### What you have to do
The lines from the top of the material through the line with "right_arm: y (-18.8" are to be set down exactly. Leave the pictures out.

### Records for the task
● ● ● ● ● ● ●

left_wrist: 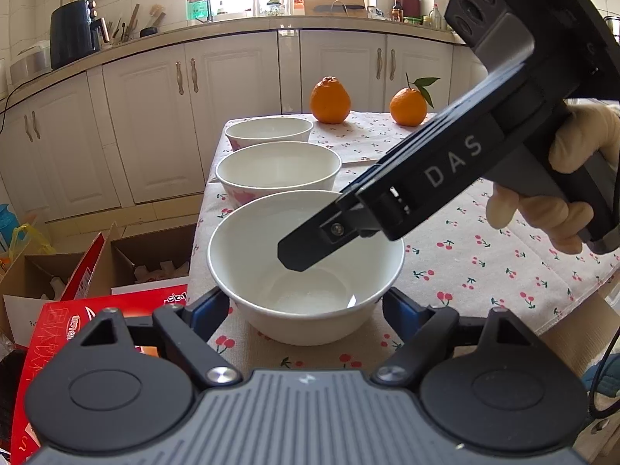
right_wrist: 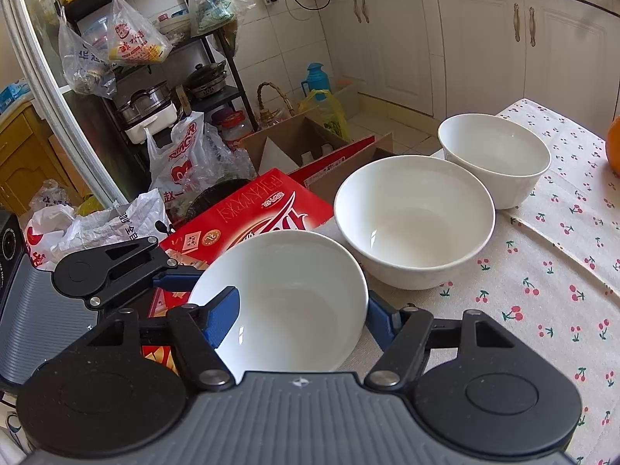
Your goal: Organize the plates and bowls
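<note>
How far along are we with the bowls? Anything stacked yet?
Nothing looks stacked: three white bowls sit separately in a row on the cherry-print tablecloth. In hand: the nearest bowl, with the right hand-held gripper straddling its rim, one finger inside and one outside, and the left hand-held gripper flanking its base; neither visibly clamps. Left: nesting it with the middle bowl and far bowl. No plates show.

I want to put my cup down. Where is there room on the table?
Free: the cherry tablecloth right of the three bowls, in front of the two oranges. Crowded: the left edge, where the near bowl, middle bowl and far bowl line up.
</note>
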A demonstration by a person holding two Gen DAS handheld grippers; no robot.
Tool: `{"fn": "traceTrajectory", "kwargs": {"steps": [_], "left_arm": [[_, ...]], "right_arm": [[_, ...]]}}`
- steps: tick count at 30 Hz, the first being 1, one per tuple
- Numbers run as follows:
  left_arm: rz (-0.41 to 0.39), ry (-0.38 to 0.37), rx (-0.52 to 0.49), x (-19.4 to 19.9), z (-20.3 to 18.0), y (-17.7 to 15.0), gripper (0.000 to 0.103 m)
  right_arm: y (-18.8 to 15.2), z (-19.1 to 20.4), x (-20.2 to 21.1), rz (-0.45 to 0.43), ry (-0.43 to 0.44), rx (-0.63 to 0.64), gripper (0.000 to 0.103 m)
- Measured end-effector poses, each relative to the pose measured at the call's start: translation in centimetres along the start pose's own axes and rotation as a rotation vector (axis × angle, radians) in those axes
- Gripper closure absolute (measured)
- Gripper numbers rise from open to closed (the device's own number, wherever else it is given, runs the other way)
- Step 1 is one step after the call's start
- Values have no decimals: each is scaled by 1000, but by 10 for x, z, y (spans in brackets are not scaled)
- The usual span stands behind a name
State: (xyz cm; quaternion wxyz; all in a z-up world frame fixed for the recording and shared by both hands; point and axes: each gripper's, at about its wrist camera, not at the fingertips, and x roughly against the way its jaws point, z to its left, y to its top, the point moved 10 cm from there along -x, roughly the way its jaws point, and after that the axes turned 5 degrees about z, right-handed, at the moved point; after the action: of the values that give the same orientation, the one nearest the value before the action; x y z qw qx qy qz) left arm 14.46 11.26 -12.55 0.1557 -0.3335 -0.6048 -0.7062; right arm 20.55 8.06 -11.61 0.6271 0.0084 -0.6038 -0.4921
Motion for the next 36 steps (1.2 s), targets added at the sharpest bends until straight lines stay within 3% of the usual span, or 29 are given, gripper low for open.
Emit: {"fn": "traceTrajectory", "kwargs": {"steps": [12, 26, 36], "left_arm": [[-12, -73, -51, 2, -28, 19, 17], [-16, -199, -146, -22, -92, 45, 17], [8, -259, -176, -40, -121, 51, 17]], "right_arm": [[-15, -18, 34, -40, -48, -36, 28], [-50, -65, 85, -91, -173, -132, 28], [-71, -89, 104, -97, -218, -181, 28]]}}
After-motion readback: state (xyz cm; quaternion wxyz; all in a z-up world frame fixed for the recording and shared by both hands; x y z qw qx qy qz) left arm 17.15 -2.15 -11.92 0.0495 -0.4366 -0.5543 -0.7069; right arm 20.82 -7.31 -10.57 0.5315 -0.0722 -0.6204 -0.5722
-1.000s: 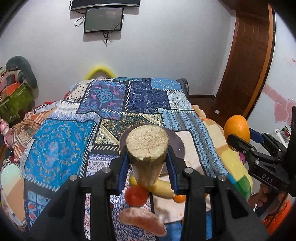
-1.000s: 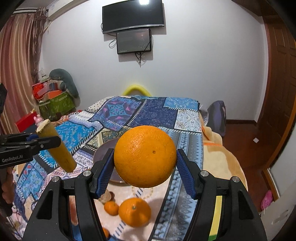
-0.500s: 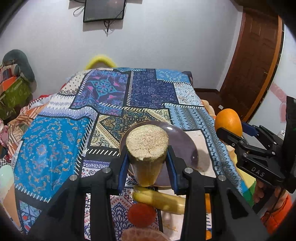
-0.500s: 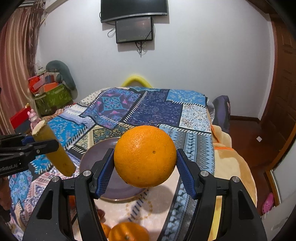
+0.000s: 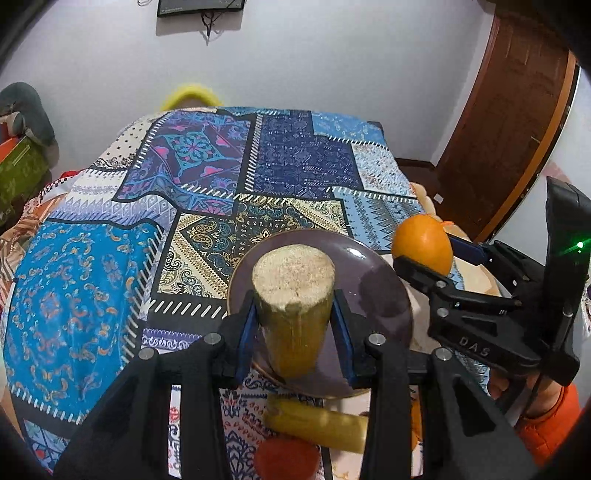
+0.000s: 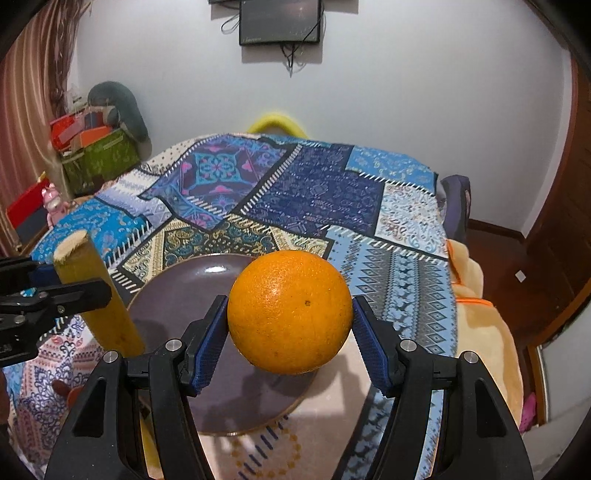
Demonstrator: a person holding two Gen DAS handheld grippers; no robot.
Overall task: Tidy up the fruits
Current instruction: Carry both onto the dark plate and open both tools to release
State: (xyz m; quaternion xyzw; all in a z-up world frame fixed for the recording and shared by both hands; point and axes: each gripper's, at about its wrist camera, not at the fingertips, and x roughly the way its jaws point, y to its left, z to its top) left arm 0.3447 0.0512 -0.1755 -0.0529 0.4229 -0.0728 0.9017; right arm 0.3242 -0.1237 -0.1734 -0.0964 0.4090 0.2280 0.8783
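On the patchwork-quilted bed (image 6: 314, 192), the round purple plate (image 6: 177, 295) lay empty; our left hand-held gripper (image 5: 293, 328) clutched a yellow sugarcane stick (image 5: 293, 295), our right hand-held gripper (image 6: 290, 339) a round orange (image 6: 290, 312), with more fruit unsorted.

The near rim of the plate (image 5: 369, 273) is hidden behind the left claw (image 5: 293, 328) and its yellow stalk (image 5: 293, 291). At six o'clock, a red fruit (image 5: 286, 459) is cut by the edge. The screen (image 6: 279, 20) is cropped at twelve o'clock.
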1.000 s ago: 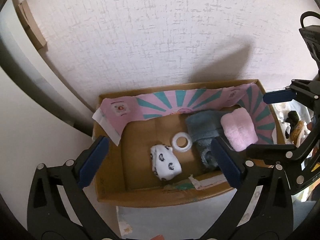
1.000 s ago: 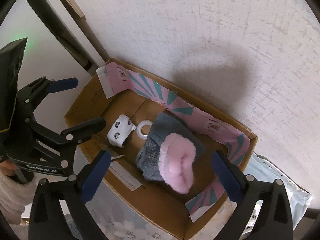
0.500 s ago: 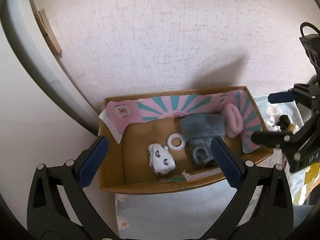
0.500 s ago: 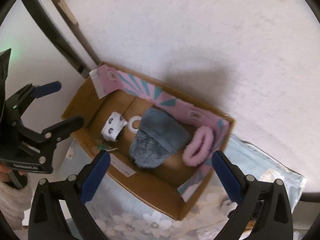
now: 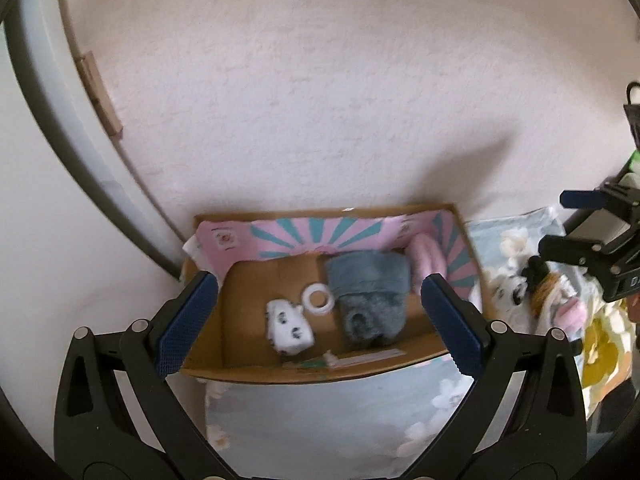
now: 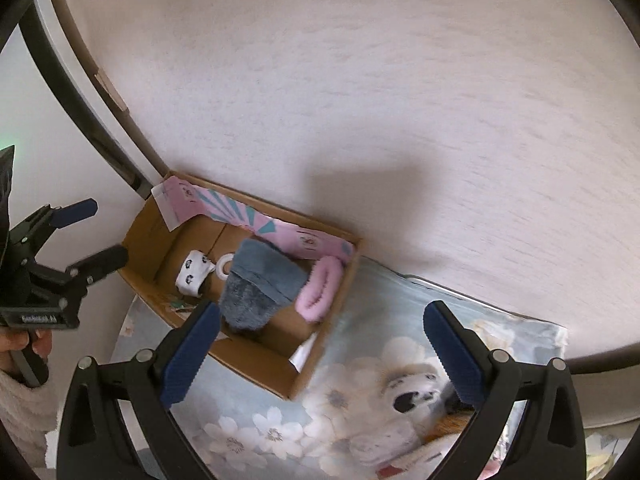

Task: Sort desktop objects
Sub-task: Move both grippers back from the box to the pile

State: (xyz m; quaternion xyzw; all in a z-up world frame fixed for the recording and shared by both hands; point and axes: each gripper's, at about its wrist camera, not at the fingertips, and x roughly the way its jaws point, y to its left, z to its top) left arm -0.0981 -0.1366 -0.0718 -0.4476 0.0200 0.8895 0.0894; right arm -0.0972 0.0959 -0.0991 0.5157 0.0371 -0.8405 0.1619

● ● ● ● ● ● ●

### Answer for this exercise
left_wrist: 
right_wrist: 
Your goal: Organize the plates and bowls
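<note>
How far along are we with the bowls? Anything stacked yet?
Nothing looks stacked: three white bowls sit separately in a row on the cherry-print tablecloth. In hand: the nearest bowl, with the right hand-held gripper straddling its rim, one finger inside and one outside, and the left hand-held gripper flanking its base; neither visibly clamps. Left: nesting it with the middle bowl and far bowl. No plates show.

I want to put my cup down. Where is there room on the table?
Free: the cherry tablecloth right of the three bowls, in front of the two oranges. Crowded: the left edge, where the near bowl, middle bowl and far bowl line up.
</note>
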A demonstration by a person holding two Gen DAS handheld grippers; no robot.
Tool: `{"fn": "traceTrajectory", "kwargs": {"steps": [_], "left_arm": [[_, ...]], "right_arm": [[_, ...]]}}`
- steps: tick count at 30 Hz, the first being 1, one per tuple
- Numbers run as follows:
  left_arm: rz (-0.41 to 0.39), ry (-0.38 to 0.37), rx (-0.52 to 0.49), x (-19.4 to 19.9), z (-20.3 to 18.0), y (-17.7 to 15.0), gripper (0.000 to 0.103 m)
  right_arm: y (-18.8 to 15.2), z (-19.1 to 20.4), x (-20.2 to 21.1), rz (-0.45 to 0.43), ry (-0.43 to 0.44), rx (-0.63 to 0.64), gripper (0.000 to 0.103 m)

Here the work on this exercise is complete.